▶ _EXERCISE BRIEF_: Copy the listing below letter for letter, passing over each picture.

▶ _DATA_:

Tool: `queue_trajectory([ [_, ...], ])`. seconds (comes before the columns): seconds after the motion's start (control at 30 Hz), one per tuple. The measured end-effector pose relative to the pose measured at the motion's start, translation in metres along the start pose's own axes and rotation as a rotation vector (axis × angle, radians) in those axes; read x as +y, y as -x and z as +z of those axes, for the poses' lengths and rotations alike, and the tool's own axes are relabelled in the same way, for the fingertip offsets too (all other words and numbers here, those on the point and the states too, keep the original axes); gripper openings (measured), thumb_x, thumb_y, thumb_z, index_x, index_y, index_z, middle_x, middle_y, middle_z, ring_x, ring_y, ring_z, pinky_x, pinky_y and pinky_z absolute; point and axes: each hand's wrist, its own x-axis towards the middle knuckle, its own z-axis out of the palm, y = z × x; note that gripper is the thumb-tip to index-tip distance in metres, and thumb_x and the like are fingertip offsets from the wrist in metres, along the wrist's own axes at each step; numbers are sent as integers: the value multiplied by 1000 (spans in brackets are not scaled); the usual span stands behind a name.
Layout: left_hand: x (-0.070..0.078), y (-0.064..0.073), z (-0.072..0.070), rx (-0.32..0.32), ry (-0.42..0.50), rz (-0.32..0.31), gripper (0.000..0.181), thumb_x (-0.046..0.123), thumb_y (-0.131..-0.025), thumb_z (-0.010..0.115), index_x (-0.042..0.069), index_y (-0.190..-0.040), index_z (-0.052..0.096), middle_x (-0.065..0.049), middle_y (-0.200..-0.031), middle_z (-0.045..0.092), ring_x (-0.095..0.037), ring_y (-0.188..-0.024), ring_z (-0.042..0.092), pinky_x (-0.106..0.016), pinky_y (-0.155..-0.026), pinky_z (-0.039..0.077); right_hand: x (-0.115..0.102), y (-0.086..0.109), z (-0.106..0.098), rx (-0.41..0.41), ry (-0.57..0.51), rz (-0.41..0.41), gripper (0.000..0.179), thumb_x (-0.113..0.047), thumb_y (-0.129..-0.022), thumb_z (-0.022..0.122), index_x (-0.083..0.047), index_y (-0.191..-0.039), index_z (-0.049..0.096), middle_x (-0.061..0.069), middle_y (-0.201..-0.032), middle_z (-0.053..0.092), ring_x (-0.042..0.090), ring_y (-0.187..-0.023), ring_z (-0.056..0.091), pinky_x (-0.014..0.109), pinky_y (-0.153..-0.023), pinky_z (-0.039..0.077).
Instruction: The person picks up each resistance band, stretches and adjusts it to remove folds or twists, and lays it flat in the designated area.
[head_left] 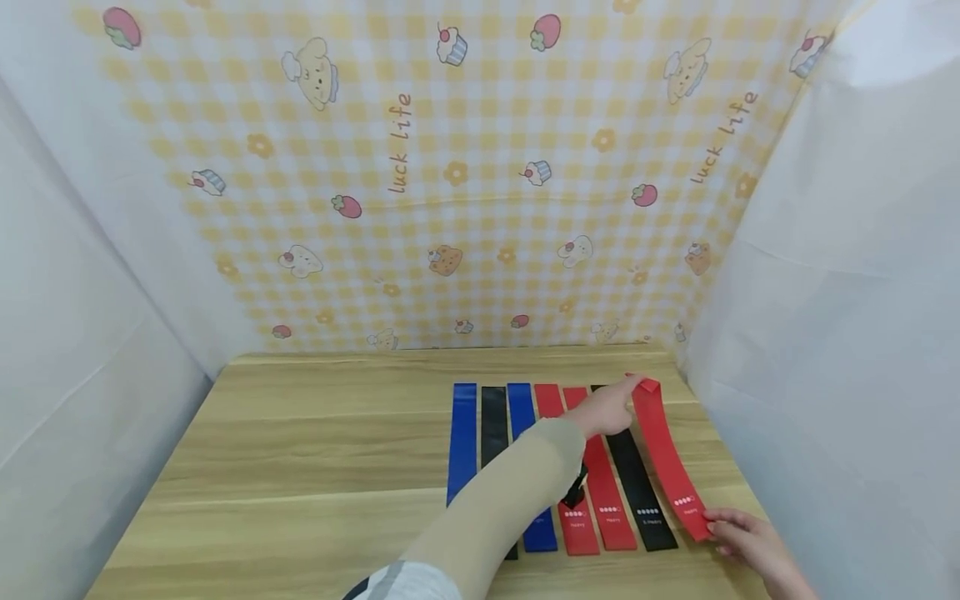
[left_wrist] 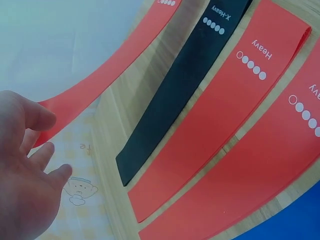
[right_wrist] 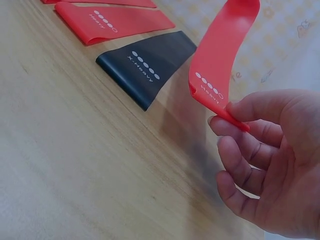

▶ _TASK SOLUTION_:
Tool: `queue_trajectory([ [_, ...], ])`. seconds (comes before the columns): seconds after the motion's start (control at 30 Hz), one per tuple. The measured end-effector pose relative to the pose measured at the motion's start, translation in metres along the start pose's own axes and rotation as a rotation vector (axis × angle, radians) in those axes; read x as +y, y as -x and z as +z of those axes, for the poses' lengths and rotations alike, and the tool's own axes are relabelled in the same way, for the fingertip offsets too (all other words and numbers here, those on the point and the states too, keep the original axes); gripper openings (measured), thumb_x, thumb_y, thumb_z, index_x, index_y, index_z, middle_x, middle_y, middle_z, ring_x, ring_y, ring_z, pinky_x, pinky_y and pinky_z absolute; point and axes: each hand's wrist, its own x-axis towards the middle knuckle, its own z-axis out of the palm, y = z × x; note that gripper is the thumb-tip to index-tip distance in metres, and thumb_x and the like are fingertip offsets from the wrist in metres, along the wrist's own axes at each step; numbers are sent as integers: the value multiplied by 1000 (spans in brackets are not scaled); the usual span stands behind a name.
Layout: left_hand: x (-0.070..0.078), y (-0.064..0.073), z (-0.072..0.070), rx (-0.32..0.32), ry (-0.42..0.50), rz (-0.32..0.31), gripper (0.000..0.181), thumb_x (-0.046..0.123), thumb_y (-0.131..-0.025), thumb_z (-0.010..0.115), index_x (-0.042..0.069), index_y (-0.190..-0.040), index_z (-0.052..0.096), middle_x (-0.065..0.049), middle_y (-0.200..-0.031), middle_z (-0.045..0.092), ring_x (-0.095..0.037), ring_y (-0.188..-0.024), ring_z (-0.042..0.092), pinky_x (-0.106..0.016), pinky_y (-0.155..-0.026), pinky_z (-0.039..0.077); right_hand: x (-0.115..0.102), y (-0.086..0.109), z (-0.106..0.098), rx (-0.41..0.41), ry (-0.57..0.51), rz (-0.41..0.41), gripper (0.000..0.179), thumb_x (-0.113..0.047), thumb_y (-0.129..-0.022), thumb_z (-0.022..0.122), index_x (-0.083..0.047), index_y (-0.191..-0.039), index_z (-0.049..0.096), middle_x (-0.061..0.069), middle_y (-0.201..-0.032), middle_z (-0.053..0.092), ring_x (-0.042..0.090), ring_y (-0.187..-0.023), ring_z (-0.056..0.091), pinky_x (-0.014..0.109), pinky_y (-0.153..-0.023), pinky_z (-0.039..0.077).
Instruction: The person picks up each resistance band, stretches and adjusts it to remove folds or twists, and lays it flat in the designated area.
[head_left] 
[left_wrist] 
[right_wrist] 

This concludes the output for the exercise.